Copy the data as given. No line may be skipped.
══════
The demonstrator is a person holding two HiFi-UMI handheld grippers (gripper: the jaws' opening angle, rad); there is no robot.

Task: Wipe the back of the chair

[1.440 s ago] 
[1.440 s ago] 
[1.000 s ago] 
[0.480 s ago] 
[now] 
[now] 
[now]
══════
## The answer:
The demonstrator is a person holding two HiFi-UMI handheld grippers (gripper: the jaws' opening angle, rad); there is no robot.

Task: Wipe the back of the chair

[1.440 s ago] 
[1.440 s ago] 
[1.000 s ago] 
[0.480 s ago] 
[now] 
[now] 
[now]

There is nothing further to the answer.